Concetti Chiave
- Francesco Borromini, nato a Como, visse una vita segnata da timidezza e depressione, culminata nel tragico suicidio all'età di 68 anni.
- Iniziò la sua carriera come scalpellino a Milano nel 1600, lavorando al Duomo, prima di trasferirsi a Roma, epicentro del barocco.
- A Roma, grazie a Carlo Maderno, collaborò con Bernini nel cantiere di San Pietro, ma Borromini fu spesso privato del merito per il suo lavoro.
- Borromini si distinse da Bernini per il suo impegno esclusivo nell'architettura, accettando incarichi minori e utilizzando materiali semplici.

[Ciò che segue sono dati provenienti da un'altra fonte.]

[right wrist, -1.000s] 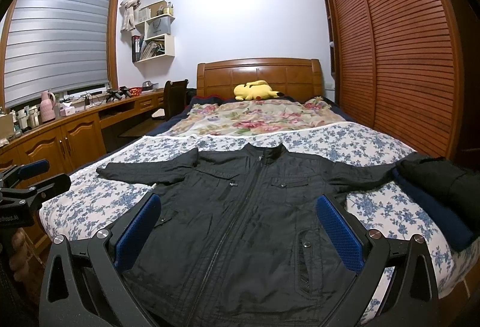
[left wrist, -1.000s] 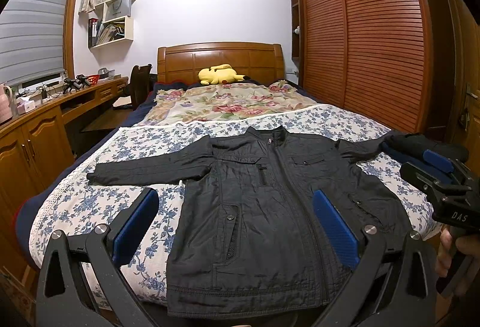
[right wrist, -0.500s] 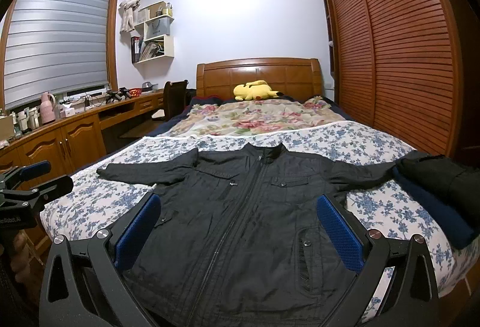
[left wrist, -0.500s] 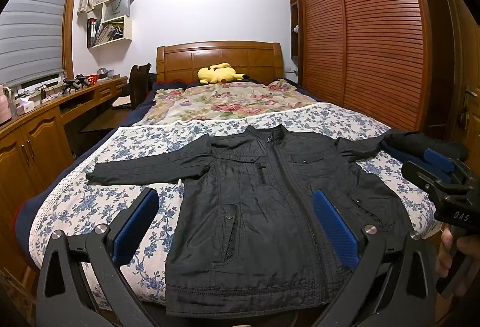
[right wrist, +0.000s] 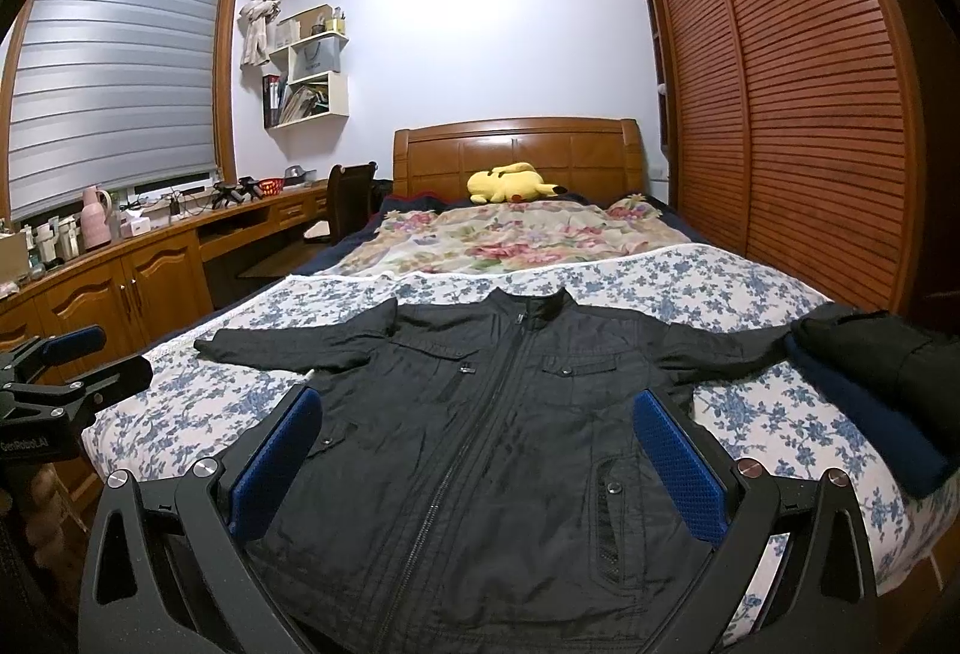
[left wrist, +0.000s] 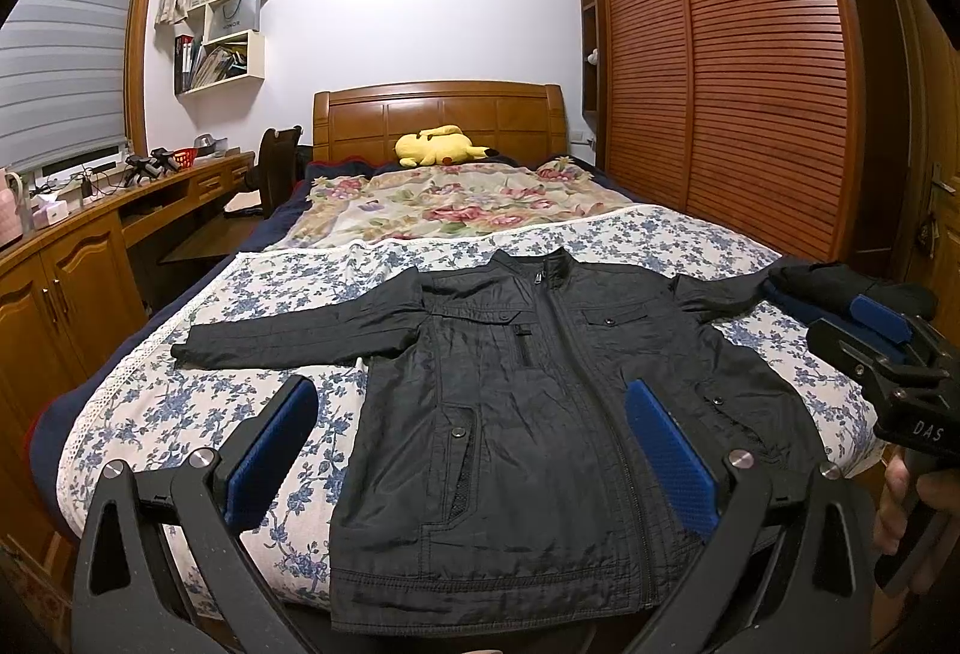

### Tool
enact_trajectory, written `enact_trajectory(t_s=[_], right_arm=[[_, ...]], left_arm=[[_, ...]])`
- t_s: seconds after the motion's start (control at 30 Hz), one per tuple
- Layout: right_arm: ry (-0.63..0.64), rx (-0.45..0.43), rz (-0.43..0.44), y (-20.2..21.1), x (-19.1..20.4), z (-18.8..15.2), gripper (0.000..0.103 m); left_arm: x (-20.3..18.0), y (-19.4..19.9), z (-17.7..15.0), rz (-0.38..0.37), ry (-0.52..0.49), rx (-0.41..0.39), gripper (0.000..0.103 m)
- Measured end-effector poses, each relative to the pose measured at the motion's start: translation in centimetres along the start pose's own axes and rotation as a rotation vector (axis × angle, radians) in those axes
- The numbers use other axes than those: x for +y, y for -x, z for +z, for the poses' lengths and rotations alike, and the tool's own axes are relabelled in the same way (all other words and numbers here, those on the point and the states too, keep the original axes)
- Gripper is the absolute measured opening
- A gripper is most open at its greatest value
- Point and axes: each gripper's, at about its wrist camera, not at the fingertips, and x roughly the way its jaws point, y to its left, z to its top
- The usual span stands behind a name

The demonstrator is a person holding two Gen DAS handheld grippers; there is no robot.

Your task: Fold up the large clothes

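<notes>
A black zip jacket [left wrist: 540, 390] [right wrist: 492, 426] lies flat and face up on the bed, zipped, both sleeves spread out to the sides. My left gripper [left wrist: 471, 420] hangs open above the jacket's lower left part, nothing between its blue pads [left wrist: 270, 450]. My right gripper [right wrist: 477, 432] is open too, over the jacket's lower middle, holding nothing. The right gripper [left wrist: 888, 348] also shows at the right edge of the left wrist view, with a hand [left wrist: 900, 498] on its handle. The left gripper [right wrist: 66, 360] shows at the left edge of the right wrist view.
The bed [left wrist: 630, 240] has a blue-flowered sheet and a floral quilt [left wrist: 456, 204]. A yellow plush toy [left wrist: 438, 147] lies by the headboard. Dark folded clothes [right wrist: 870, 378] sit on the bed's right edge. A wooden desk [right wrist: 138, 258] runs along the left, a slatted wardrobe [left wrist: 750, 66] along the right.
Almost nothing moved; both views have shifted very slightly, and both grippers stay open above the jacket.
</notes>
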Motion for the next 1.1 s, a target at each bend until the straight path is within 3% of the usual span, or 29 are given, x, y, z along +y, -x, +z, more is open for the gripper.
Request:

- Era noto per il suo continuo sperimentare e la ricerca di verità attraverso l'architettura, anche a costo di essere criticato dai neoclassicisti.
Infanzia e trasferimenti
Nacque a Como, in un comune vicino alla Svizzera, era timido e depresso, tanto che si suicidò a 68 anni lanciandosi contro la sua spada.

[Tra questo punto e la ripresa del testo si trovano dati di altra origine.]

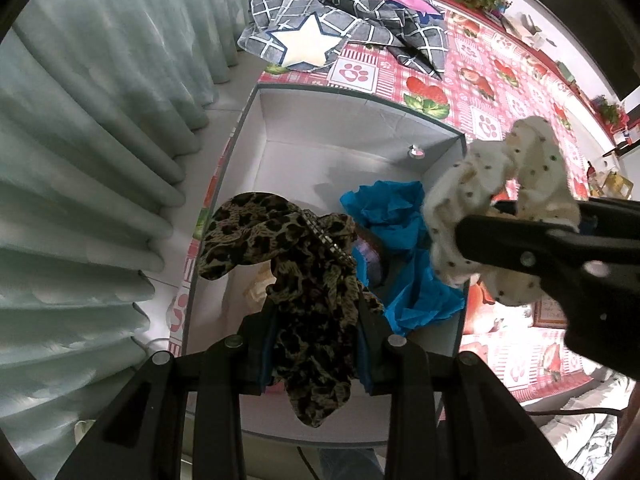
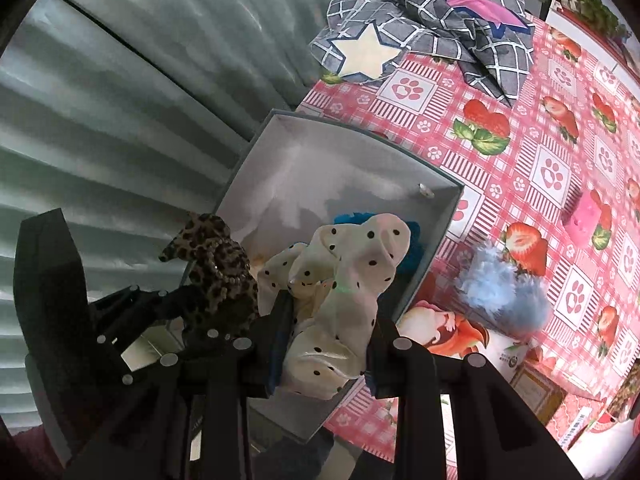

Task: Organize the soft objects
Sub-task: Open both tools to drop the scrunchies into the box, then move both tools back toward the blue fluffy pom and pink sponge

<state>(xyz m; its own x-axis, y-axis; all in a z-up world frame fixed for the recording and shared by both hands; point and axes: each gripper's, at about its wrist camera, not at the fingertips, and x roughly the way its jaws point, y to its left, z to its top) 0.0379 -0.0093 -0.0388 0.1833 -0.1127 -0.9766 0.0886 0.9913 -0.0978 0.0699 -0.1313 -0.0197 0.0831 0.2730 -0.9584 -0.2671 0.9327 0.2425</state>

Si trasferì a Milano all’inizio del 600 come scalpellino, lavorando anche nel cantiere del Duomo, tuttavia poi si trasferì a Roma, centro culturale del barocco. Qui lavorò nel cantiere di San Pietro, grazie alle raccomandazioni del compaesano Carlo Maderno, insieme a Bernini, i due collaborarono tranquillamente quindi per il baldacchino, ma nonostante una parte della struttura fosse stata progettata da Borromini, il collega se ne prese tutto il merito.

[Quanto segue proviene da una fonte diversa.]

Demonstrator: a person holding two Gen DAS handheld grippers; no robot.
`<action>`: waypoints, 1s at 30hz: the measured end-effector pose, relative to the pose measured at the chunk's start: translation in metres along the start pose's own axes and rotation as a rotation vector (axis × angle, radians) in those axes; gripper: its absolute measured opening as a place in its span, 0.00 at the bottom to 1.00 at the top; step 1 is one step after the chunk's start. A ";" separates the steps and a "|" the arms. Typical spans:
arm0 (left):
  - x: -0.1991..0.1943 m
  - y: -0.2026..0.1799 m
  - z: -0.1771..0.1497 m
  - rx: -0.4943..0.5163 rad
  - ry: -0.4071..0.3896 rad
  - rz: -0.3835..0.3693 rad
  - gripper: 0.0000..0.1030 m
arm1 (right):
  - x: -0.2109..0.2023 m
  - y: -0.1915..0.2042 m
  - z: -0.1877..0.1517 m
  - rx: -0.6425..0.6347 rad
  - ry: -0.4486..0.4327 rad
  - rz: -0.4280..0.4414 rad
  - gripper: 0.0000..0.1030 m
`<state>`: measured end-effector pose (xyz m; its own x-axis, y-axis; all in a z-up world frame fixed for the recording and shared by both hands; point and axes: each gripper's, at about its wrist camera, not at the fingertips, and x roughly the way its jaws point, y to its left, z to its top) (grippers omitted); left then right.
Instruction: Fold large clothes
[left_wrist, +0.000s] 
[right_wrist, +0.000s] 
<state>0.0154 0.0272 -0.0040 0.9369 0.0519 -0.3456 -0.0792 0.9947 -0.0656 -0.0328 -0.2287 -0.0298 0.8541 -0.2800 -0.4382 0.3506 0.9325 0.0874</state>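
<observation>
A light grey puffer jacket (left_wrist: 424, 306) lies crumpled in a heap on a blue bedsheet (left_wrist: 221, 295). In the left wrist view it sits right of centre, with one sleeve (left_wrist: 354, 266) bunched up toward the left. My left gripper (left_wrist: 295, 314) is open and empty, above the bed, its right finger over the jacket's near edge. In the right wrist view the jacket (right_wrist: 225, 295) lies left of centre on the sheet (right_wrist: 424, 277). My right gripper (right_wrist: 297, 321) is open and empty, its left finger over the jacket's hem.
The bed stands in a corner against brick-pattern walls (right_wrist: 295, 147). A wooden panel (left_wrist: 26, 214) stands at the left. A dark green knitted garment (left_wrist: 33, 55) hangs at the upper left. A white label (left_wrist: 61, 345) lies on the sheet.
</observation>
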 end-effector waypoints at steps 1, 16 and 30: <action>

Stile e filosofia artistica
Fu quindi contemporaneo di Bernini ma i due risultano completamente diversi sia per personalità che per stile artistico, Borromini si dedicò infatti a una sola disciplina, ovvero l’architettura e la rivoluzionerà tanto che verrà definito “colui che mette l’architettura sbagliata nel posto sbagliato” dai neoclassicisti. I due si differenziano però anche le commissioni, Borromini infatti era solito accettare incarichi secondari e ordini minori, quindi con meno budget e quindi con opere meno appariscenti con materiali molto semplici, come mattoni e intonaco, credeva infatti che fosse il progetto a rendere un’opera nobile e non i materiali. Borromini era segnato dal dubbio e dall’incertezza, sperimentava infatti sempre qualcosa di nuovo, attraverso un dramma nella ricerca con l’obiettivo di trovare la verità.
Domande da interrogazione
- Quali furono i principali trasferimenti nella vita di Borromini e come influirono sulla sua carriera?
Borromini nacque a Como e si trasferì a Milano all'inizio del 1600 per lavorare come scalpellino nel cantiere del Duomo. Successivamente, si spostò a Roma, centro culturale del barocco, dove lavorò nel cantiere di San Pietro grazie alle raccomandazioni di Carlo Maderno. Questi trasferimenti furono cruciali per la sua carriera, permettendogli di collaborare con artisti come Bernini.